The new fund enters a market where private credit allocation to Asia represented $87 billion of the $1.6 trillion global private credit universe at year-end 2025, per Preqin. That 5.4 percent regional weight compares to Asia's 28 percent share of global GDP, a delta that widened in 2024-2025 as Western banks curtailed leveraged lending following Basel III endgame capital rule updates. Mid-market sponsors in the $100 million to $500 million enterprise value range reported average financing timelines of 91 days in Q1 2026, up from 63 days in Q1 2024, creating entry points for non-bank lenders with pre-negotiated term sheets.
Ares competes directly with Intermediate Capital Group, which raised £2.1 billion for its Asia Pacific V fund in February 2026, and Oaktree Capital, which allocated $940 million to Asia direct lending through its Opportunities XII vehicle. The structural advantage belongs to managers with on-ground origination in Singapore, Hong Kong, and Sydney—Ares opened a Singapore office in August 2024 with six investment professionals, later adding three in Sydney. Funds that rely on New York-based deal teams typically see 120-basis-point lower gross IRRs on Asia exposures due to informational lag and local counsel coordination costs.

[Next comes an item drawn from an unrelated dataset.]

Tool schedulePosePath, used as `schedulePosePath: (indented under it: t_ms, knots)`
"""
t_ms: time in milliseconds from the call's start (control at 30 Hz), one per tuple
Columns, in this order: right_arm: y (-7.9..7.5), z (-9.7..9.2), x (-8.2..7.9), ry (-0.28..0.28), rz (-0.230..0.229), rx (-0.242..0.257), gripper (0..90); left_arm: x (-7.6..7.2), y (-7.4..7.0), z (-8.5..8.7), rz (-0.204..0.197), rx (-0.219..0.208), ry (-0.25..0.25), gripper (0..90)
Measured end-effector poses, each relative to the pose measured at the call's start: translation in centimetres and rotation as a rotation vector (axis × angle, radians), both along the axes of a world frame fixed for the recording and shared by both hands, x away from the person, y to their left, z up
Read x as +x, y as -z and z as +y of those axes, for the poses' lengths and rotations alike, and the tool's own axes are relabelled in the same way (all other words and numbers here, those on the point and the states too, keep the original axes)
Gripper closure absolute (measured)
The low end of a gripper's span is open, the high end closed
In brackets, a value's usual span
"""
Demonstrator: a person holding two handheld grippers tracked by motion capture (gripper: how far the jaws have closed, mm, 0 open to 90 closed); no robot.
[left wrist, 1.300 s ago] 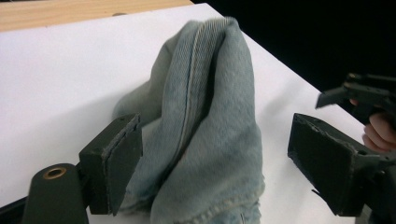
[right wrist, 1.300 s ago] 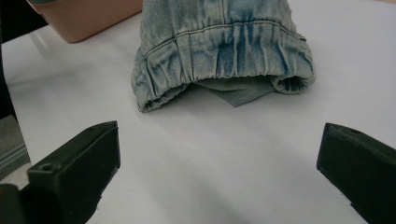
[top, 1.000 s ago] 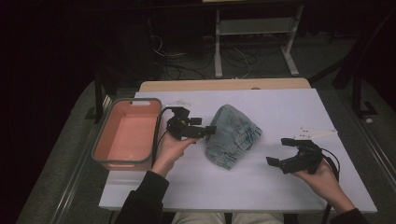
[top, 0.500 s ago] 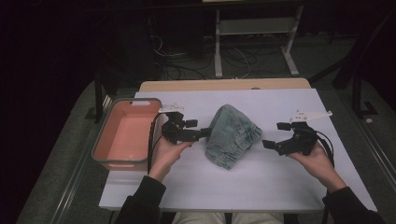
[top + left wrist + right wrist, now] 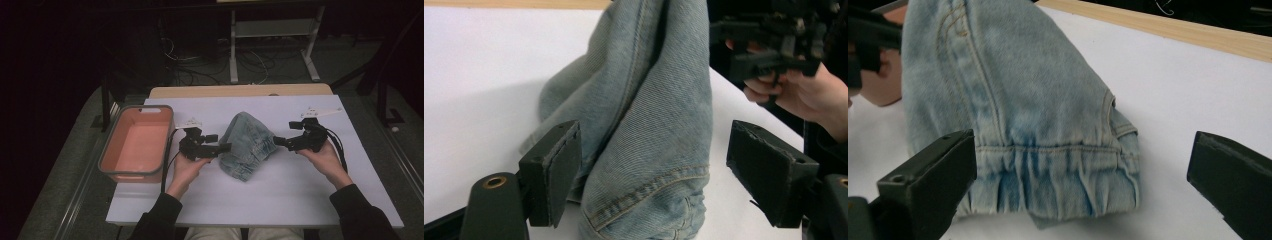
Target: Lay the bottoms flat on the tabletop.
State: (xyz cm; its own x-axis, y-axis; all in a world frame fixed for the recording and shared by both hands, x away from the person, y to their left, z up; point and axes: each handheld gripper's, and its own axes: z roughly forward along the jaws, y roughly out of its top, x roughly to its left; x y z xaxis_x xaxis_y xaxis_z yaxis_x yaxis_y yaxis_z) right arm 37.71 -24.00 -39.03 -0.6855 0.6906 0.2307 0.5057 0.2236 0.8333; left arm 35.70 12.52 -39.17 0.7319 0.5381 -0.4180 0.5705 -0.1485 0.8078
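The jeans point(image 5: 247, 145) lie bunched up in the middle of the white desk point(image 5: 280, 195). A second ago the two hands were farther off, the right one low and far out to the side. Now both have come in close, one on each side of the jeans.

The left gripper point(image 5: 225, 148) sits at the left edge of the cloth. Its jaws have just been closing a bit, but they are open and a fold of the jeans point(image 5: 649, 150) sits between them. The pads are not pressing on it yet. The right gripper point(image 5: 278, 142) is at the right edge. Its jaws stand wide open around the hem of the jeans point(image 5: 1048, 170), and it holds nothing.

So it looks like both hands are about to pinch the jeans, maybe to lift or spread them out.

The pink bin point(image 5: 135, 145) waits at the left, well apart. The jeans are so crumpled that I cannot tell which part is a leg or the waist. The room behind the desk is too dark to make out.
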Motion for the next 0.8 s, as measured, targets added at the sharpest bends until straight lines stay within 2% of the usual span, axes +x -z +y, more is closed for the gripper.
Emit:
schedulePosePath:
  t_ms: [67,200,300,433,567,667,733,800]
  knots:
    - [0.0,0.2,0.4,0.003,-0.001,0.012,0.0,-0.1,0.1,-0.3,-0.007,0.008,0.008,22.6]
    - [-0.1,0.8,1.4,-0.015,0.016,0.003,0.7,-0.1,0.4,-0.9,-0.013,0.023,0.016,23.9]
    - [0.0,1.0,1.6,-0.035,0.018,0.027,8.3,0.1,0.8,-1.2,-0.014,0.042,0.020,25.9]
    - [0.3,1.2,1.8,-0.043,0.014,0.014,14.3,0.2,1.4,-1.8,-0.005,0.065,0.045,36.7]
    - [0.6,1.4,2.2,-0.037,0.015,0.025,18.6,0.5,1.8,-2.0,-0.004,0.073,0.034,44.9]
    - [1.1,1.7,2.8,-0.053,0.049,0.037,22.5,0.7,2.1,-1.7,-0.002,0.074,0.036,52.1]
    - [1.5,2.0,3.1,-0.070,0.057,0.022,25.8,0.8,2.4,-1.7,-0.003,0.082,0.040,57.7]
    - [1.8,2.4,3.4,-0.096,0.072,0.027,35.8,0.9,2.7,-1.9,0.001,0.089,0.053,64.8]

Operators should watch for Ares's first close, expected in Q4 2026, which will signal whether the $1.7 billion target reflects genuine LP demand or aggressive positioning. The firm's 2023 fund took eleven months from launch to final close, a pace that shortened to eight months for ICG's recent raise. Multi-family offices with existing Ares relationships in U.S. credit received early allocation offers in May, suggesting the GP is leveraging cross-sell rather than building a new LP base. Separately, the Reserve Bank of Australia's June commentary flagged rising corporate leverage in the A$50 million to A$300 million revenue segment—exactly where direct lenders price deals at L+550 to L+750.
The timing matters because deployment windows in Asia private credit run shorter than U.S. equivalents. Ares's 2023 fund reached 73 percent deployment by month eighteen, compared to 52 percent for its U.S. direct lending funds at the same mark, driven by faster sponsor transaction cycles and lower refinancing activity. If the new fund closes above $1.5 billion by March 2027, expect follow-on vehicles every 24 to 30 months, making this a permanent allocation vertical rather than an opportunistic regional bet.